As razões para o alerta estão relacionadas aos impactos da pandemia no cronograma de desenvolvimento e aplicação das novas tecnologias nos produtos. Esse é um argumento válido, mesmo sem sabermos ao certo quanto tempo a indústria propõe para o adiamento ou quais as contrapartidas que as montadoras estão dispostas a negociar com o Conama, que decidirá sobre o pleito das empresas.
Porém chama a atenção que em um mesmo dia as mesmas empresas anunciem caminhos tão diferentes. Isso diz muito sobre como essas organizações enxergam e se relacionam com as sociedades e os governos.
A ACEA disse que "a mudança climática é o desafio mais fundamental da nossa geração. Ao mesmo tempo, a violenta pandemia de covid-19 destacou o papel crucial que o transporte rodoviário e a logística desempenham para garantir que alimentos, medicamentos e outros bens essenciais estejam disponíveis para aqueles que precisam deles".
Henrik Henriksson, presidente do Conselho de Veículos Comerciais da ACEA e CEO da Scania foi além: "Para que o transporte rodoviário de mercadorias mantenha seu papel de servir à sociedade, precisamos nos afastar dos combustíveis fósseis o mais rápido possível. Não apenas estamos convencidos de que é necessário como estamos prontos para que aconteça. Mas não podemos fazer isso sozinhos. Precisamos que os legisladores e outras partes interessadas unam forças conosco".

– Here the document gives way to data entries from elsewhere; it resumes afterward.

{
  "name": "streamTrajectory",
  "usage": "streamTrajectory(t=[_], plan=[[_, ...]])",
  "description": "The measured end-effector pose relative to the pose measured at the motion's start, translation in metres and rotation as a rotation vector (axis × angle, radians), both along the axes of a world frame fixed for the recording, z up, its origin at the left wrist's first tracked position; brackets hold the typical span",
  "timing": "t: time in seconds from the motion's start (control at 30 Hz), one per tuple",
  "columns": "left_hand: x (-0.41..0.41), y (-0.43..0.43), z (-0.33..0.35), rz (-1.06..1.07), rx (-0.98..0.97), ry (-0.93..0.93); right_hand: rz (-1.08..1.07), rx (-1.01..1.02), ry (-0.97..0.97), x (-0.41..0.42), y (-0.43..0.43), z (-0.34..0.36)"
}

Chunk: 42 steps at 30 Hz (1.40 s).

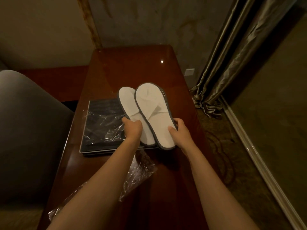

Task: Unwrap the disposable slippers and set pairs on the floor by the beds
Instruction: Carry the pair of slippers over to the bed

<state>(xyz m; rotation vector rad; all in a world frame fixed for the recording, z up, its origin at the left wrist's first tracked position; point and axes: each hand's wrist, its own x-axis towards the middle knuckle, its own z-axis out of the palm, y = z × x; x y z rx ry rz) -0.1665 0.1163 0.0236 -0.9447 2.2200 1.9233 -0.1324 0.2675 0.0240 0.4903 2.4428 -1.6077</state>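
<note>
Fingers (pixel 125 120) of left hand (pixel 132 128) were curled round the outer edge of the left slipper (pixel 128 103), thumb on top, a firm grip at about mid-length. Right hand (pixel 178 130) did the same on the right slipper (pixel 149 103): thumb pressed on the white insole, fingers wrapped under the grey trim on the far side. Both slippers were bare, out of their plastic, soles down and toes pointing away from the person. They were held in the air over the right half of the black tray (pixel 103 107), with the right one overlapping the left toward the heels. One clear wrapper (pixel 103 128) lay crumpled on the tray; a second wrapper (pixel 139 170) lay on the wooden table (pixel 132 67) just nearer than the tray. A grey chair (pixel 25 130) stood left of the tray, with curtain (pixel 232 63) and patterned carpet (pixel 221 146) well to its right. No bed was in view. Step in hand looked like pairing up, unwrapping done for this pair. To do it well, each hand should probably hold its slipper by the edge, not crush the folded strap, and carry both flat. Best to set them down side by side, toes level, not stacked. The thin terry would flex, so a mid-sole grip seemed right. Loose wrappers could slide off the glossy top; worth clearing after.
</note>
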Motion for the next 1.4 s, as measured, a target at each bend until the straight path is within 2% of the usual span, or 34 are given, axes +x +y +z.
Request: streamTrajectory(t=[0.33, 0.57, 0.73, 0.93, 1.13, 1.4], plan=[[0.031, 0.003, 0.042, -0.005, 0.055, 0.178, 0.057, 0.061, 0.208, 0.010, -0.005, 0.039], [0.064, -0.021, 0.071, 0.053, 0.082, 0.273, 0.112, -0.103, 0.226, 0.026, -0.020, 0.066], [0.099, -0.059, 0.085, 0.130, 0.176, 0.294, 0.190, -0.188, 0.253, 0.039, -0.052, 0.077], [0.145, -0.122, 0.103, 0.346, 0.245, 0.395, 0.354, -0.294, 0.290, 0.067, -0.125, 0.094], [0.203, -0.209, 0.123, 0.561, 0.118, 0.459, 0.568, -0.359, 0.310, 0.100, -0.226, 0.116], [0.303, -0.367, 0.128, 0.778, 0.020, 0.465, 0.834, -0.432, 0.202, 0.177, -0.390, 0.128]])
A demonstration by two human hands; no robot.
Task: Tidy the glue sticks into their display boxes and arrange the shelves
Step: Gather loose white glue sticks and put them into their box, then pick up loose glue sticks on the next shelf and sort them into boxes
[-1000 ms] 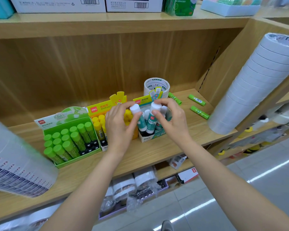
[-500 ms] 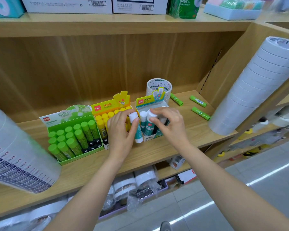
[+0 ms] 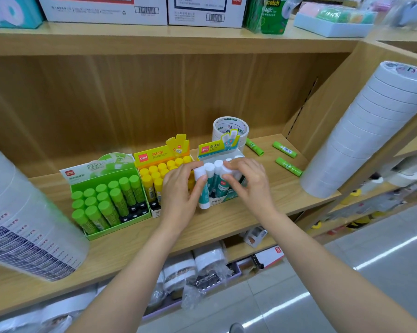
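Observation:
Three display boxes stand in a row on the wooden shelf (image 3: 226,222): a green box (image 3: 116,230) of green glue sticks, a yellow box (image 3: 154,157) of yellow sticks, and a teal-and-white box (image 3: 217,201) of white-capped sticks. My left hand (image 3: 178,188) grips a teal glue stick with a white cap (image 3: 203,188) at the teal box's front left corner, its base outside the box. My right hand (image 3: 248,181) pinches the cap of another white-capped stick (image 3: 225,170) standing in that box. Three loose green sticks (image 3: 288,166) lie on the shelf to the right.
A roll of tape (image 3: 230,127) stands behind the teal box. Tall stacks of white tape rolls lean at the right (image 3: 370,131) and at the left (image 3: 22,212). Cartons (image 3: 101,8) sit on the upper shelf. Wrapped goods (image 3: 202,267) fill the shelf below.
Both hands have lowered their white-capped sticks toward the teal box. The left hand's stick has come down to the shelf at the box's front corner.

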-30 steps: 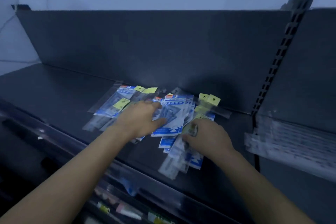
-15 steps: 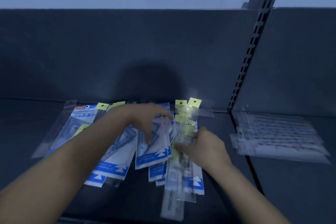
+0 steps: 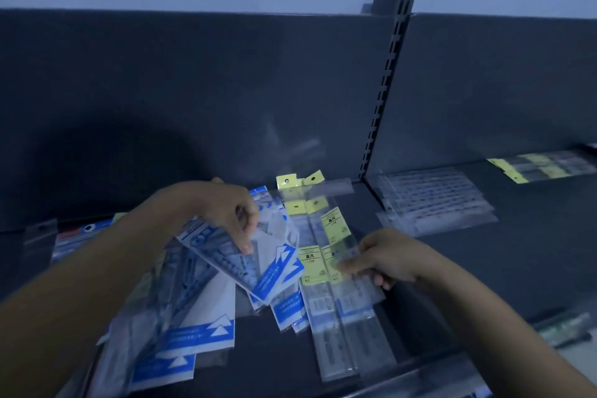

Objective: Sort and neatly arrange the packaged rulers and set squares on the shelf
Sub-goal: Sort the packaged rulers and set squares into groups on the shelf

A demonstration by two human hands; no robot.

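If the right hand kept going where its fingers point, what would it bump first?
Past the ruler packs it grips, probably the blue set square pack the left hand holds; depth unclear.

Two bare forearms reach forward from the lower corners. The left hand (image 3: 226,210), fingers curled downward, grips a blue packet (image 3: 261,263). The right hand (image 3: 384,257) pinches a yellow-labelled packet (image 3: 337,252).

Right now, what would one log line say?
left hand: grips blue set-square pack | right hand: pinches yellow-label ruler packs | shelf: sorting unfinished
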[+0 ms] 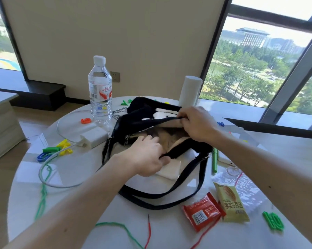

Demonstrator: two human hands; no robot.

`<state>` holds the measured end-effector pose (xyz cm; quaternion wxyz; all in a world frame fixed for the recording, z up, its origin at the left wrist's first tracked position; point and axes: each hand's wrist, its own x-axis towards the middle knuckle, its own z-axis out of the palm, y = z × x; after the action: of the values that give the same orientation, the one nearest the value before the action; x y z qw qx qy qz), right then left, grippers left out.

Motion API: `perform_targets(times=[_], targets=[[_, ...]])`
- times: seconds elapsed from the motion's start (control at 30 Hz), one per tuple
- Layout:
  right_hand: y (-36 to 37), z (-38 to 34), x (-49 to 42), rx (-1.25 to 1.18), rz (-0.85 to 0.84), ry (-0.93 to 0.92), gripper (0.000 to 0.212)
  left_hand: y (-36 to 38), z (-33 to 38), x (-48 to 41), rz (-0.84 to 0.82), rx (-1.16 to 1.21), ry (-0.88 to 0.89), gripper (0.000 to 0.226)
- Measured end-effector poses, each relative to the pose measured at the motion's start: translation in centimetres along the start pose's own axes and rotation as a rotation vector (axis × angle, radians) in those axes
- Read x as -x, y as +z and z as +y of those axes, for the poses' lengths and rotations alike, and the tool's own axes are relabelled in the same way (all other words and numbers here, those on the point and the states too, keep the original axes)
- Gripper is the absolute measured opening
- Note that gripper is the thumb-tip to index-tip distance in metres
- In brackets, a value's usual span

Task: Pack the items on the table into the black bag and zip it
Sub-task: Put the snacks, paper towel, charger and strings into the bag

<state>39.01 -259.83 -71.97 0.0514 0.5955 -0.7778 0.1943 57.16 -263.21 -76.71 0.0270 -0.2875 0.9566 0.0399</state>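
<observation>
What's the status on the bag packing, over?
Left hand grips near rim of black bag; right hand pinches far rim. Bag open, unzipped. Unpacked on table: water bottle, charger, red snack packet, yellow snack packet.

Black bag [142, 108] held open on the white table [169, 232].
Left hand [148, 157] grips its six o'clock edge, right hand [196, 123] pinches the twelve o'clock edge; water bottle [99, 90] at ten o'clock, red packet [202, 214] and yellow packet [230, 203] at five.
</observation>
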Motion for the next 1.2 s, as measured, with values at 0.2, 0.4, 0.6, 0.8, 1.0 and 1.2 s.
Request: perform_targets(times=[0.2, 0.4, 0.6, 0.8, 1.0, 1.2], targets=[[-3.5, -1.4, -1.4, -0.058, 0.385, -0.055, 0.025, -0.1, -0.3, 0.6, 0.004, 0.177, 0.012, 0.044], [-2.0, -0.6, 0.0, -0.014, 0.172, -0.071, 0.016, -1.2, -1.0, 1.2, 0.191, 0.239, -0.008, 0.024], [0.0, 0.6, 1.5, 0.044, -0.033, -0.070, 0.012, -1.9, -2.1, 1.3, 0.273, 0.318, -0.002, 0.016], [0.6, -2.0, 4.9, -0.049, 0.165, -0.205, 0.017, -2.5, -4.4, 1.7, 0.302, 0.337, -0.074, 0.027], [3.1, -4.3, 10.4, 0.236, -0.250, -0.260, 0.035, -1.9, -5.6, 1.6, 0.433, 0.233, -0.049, 0.034], [4.6, -4.5, 10.6, 0.229, -0.253, -0.201, 0.055, -1.7, -6.0, 1.1, 0.407, 0.224, -0.066, 0.033]])
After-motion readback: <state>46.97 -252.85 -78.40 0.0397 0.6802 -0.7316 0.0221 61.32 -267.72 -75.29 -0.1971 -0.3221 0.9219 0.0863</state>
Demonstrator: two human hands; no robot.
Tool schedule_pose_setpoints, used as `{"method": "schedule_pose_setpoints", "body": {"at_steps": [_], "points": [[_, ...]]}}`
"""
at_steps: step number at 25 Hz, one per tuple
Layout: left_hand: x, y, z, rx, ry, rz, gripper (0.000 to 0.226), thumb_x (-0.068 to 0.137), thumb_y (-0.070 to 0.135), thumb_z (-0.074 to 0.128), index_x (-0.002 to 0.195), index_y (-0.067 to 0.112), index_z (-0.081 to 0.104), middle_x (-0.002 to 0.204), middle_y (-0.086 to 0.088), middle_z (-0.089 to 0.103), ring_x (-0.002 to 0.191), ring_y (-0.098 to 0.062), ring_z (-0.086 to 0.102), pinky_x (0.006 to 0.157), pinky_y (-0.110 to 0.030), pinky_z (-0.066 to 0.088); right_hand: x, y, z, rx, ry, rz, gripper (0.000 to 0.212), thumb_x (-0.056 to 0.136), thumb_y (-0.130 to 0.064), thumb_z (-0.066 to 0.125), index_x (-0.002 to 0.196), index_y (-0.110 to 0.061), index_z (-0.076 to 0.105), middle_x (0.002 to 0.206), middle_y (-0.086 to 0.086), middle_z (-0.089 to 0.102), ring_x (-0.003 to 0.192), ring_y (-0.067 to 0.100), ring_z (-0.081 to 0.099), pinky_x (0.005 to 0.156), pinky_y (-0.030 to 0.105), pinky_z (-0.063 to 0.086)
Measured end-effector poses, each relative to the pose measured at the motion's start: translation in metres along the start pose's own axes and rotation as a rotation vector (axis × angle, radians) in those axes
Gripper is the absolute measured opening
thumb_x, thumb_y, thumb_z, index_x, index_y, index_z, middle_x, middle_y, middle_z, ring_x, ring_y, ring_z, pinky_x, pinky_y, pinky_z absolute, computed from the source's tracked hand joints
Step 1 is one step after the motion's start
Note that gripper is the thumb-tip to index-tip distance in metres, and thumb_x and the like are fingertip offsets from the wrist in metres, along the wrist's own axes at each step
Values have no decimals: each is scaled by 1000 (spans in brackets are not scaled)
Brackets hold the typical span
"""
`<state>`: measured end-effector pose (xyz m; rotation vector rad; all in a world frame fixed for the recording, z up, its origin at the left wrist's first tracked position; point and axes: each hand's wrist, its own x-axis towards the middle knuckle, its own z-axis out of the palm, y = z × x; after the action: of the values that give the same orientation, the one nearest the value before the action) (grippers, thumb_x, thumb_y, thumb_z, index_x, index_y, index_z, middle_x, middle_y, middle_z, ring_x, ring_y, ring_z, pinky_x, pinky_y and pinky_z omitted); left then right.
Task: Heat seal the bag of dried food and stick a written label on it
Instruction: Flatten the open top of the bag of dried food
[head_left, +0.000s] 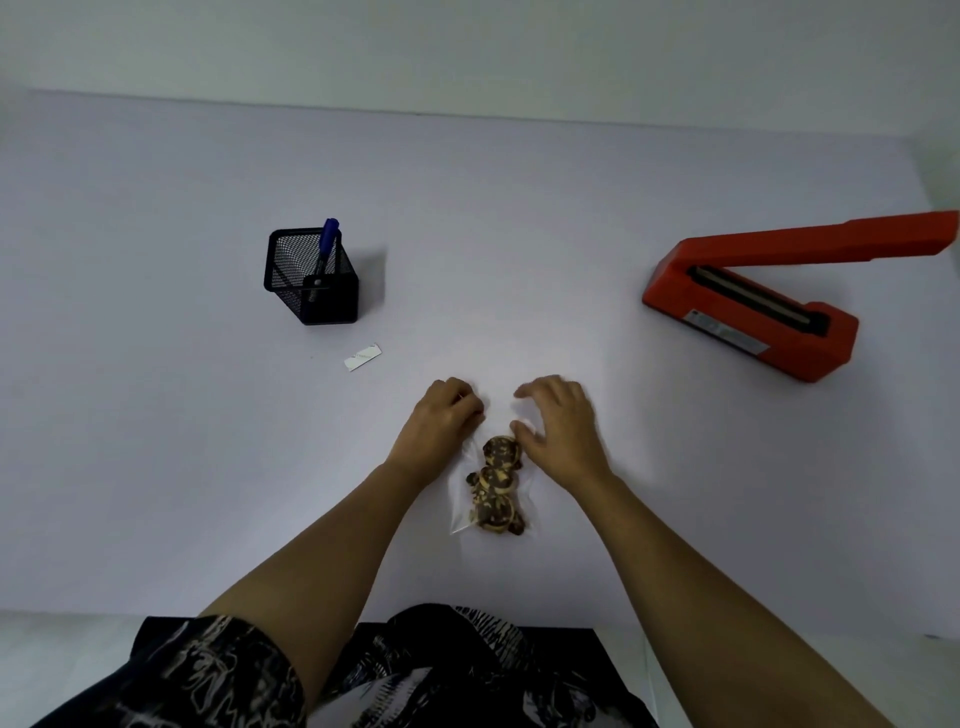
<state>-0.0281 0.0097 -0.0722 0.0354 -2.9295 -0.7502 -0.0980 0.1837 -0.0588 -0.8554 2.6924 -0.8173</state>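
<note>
– Pinching the top left corner of the bag (491, 483) with the left hand (447, 415), by the look of it, fingers curled in on the clear film.
– And the right hand (558, 421)?
– Spread wide and relaxed over the top right corner, thumb against the edge, gripping nothing. Probably smoothing the mouth flat for a clean seal.
– Whereabouts, the bag?
– Flat on the table (519, 234), near the front edge, straight ahead. Dried food bunched in the lower part, mouth pointing away.
– Odd, with the heat sealer (753, 306) well off to the right?
– Not really. Lever raised, bar exposed, ready to take the mouth; sealing not yet done, at a guess. Label (362, 357) lying off to the left near the pen holder (311, 280), marker (326, 244) standing inside, handy for the writing.
– Anything hard to make out?
– Plenty. Film nearly invisible against the pale table, so no tracing the mouth or confirming the pinch. Left fingertips tucked under. Sealer lever cut off at the right edge. Print on the label unreadable.
</note>
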Motion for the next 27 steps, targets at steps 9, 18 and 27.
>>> {"method": "schedule_pose_setpoints", "body": {"at_steps": [9,18,27], "points": [[-7,-21,-3,13,-80,141,33,93,30,48,102,7,70,105,-10,69,94,-27,61,86,-29,45,-6,12,-4,95,-106,-117,21,86,-17,62,103,-8,70,102,9,71,98,22,64,89,24,43],[11,-17,-18,18,-348,360,34,86,16,40,98,6,71,97,-11,69,88,-29,65,83,-24,41,5,11,-7,-67,-239,-111,25,88,-19,58,113,-19,62,115,-1,59,110,19,52,91,38,38],[34,-26,-22,37,-494,200,51,86,22,65,132,8,51,135,-15,48,123,-32,45,103,-39,39,15,11,-18,-155,-366,-62,48,88,-32,56,134,-26,42,139,-7,40,130,14,35,101,37,26]]}}
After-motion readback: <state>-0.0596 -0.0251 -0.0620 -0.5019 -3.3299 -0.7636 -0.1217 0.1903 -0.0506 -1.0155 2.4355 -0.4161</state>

Em resumo as empresas fabricantes de caminhões europeus assumem compromisso ambicioso e ao mesmo tempo colocam pressão em legisladores e governos para que sejam criados diversos mecanismos nessa nova economia. Estão falando sobre sistemas de tributação com base no conteúdo de carbono para que o diesel passe a custar mais, incentivando os produtos zero emission. E numa ação ainda mais urgente: é necessário que rapidamente se desenvolva rede de infraestrutura para o reabastecimento dessa nova geração de caminhões.
Por aqui o quadro parece de ponta-cabeça à medida que a Anfavea tratou oficialmente como "falácia" pontos levantados pela Associação Médica Brasileira, pela Sociedade Brasileira de Pediatria e pela Sociedade Brasileira de Pneumologia com relação aos benefícios na manutenção dos protocolos do Proconve para o meio ambiente e à qualidade do ar.
Enquanto do outro lado do Atlântico a ciência foi capaz de mostrar que o calendário está apertado para tomar ações decisivas e que se deve agir já, no Brasil envereda-se para o debate de quem tem razão e quem não tem. E assim vamos celebrando o atraso.